(RECORDS SUPPLIED begins)

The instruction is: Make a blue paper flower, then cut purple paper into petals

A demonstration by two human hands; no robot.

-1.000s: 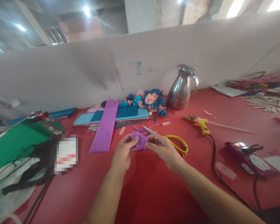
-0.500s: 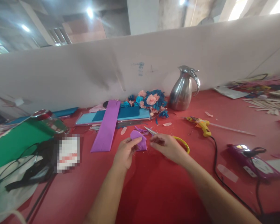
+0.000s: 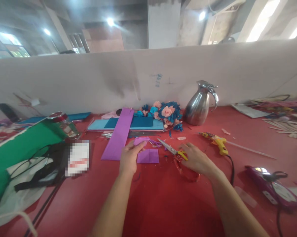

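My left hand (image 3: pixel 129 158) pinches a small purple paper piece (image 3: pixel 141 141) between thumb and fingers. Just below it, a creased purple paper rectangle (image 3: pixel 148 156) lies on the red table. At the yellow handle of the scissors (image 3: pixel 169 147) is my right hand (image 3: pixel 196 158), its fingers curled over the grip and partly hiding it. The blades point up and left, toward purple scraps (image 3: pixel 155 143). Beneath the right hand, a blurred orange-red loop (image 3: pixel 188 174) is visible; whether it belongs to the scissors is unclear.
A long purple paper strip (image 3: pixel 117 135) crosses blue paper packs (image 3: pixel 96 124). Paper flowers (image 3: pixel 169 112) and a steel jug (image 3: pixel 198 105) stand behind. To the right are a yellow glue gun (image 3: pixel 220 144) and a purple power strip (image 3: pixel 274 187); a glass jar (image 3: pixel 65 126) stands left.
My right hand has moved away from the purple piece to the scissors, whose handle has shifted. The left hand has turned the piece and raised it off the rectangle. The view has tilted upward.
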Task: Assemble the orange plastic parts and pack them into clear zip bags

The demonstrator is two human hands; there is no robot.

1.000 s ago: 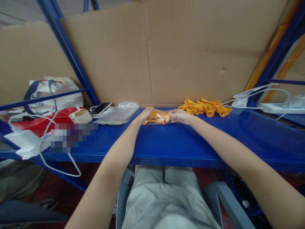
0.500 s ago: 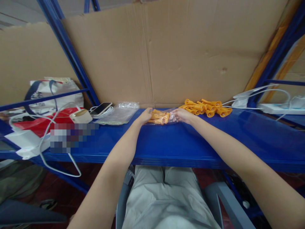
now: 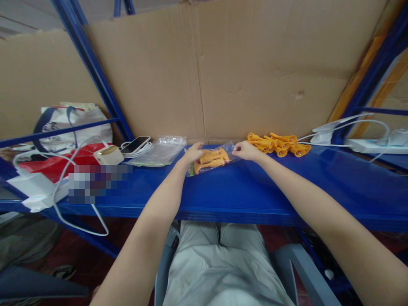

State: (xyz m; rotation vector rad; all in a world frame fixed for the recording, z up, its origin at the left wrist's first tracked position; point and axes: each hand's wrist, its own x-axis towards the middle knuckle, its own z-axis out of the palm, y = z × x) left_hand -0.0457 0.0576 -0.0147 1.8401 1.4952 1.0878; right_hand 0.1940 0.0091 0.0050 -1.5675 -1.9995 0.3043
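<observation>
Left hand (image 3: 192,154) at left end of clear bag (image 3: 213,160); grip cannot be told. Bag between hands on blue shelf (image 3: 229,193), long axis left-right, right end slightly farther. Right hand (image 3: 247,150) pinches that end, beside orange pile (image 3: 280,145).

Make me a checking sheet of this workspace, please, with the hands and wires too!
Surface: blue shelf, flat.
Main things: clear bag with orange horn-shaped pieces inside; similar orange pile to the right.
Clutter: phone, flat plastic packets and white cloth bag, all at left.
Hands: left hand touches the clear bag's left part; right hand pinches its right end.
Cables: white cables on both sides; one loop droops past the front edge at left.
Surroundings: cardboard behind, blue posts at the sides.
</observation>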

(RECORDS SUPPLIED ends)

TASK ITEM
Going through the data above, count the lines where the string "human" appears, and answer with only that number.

EXERCISE OUTPUT
2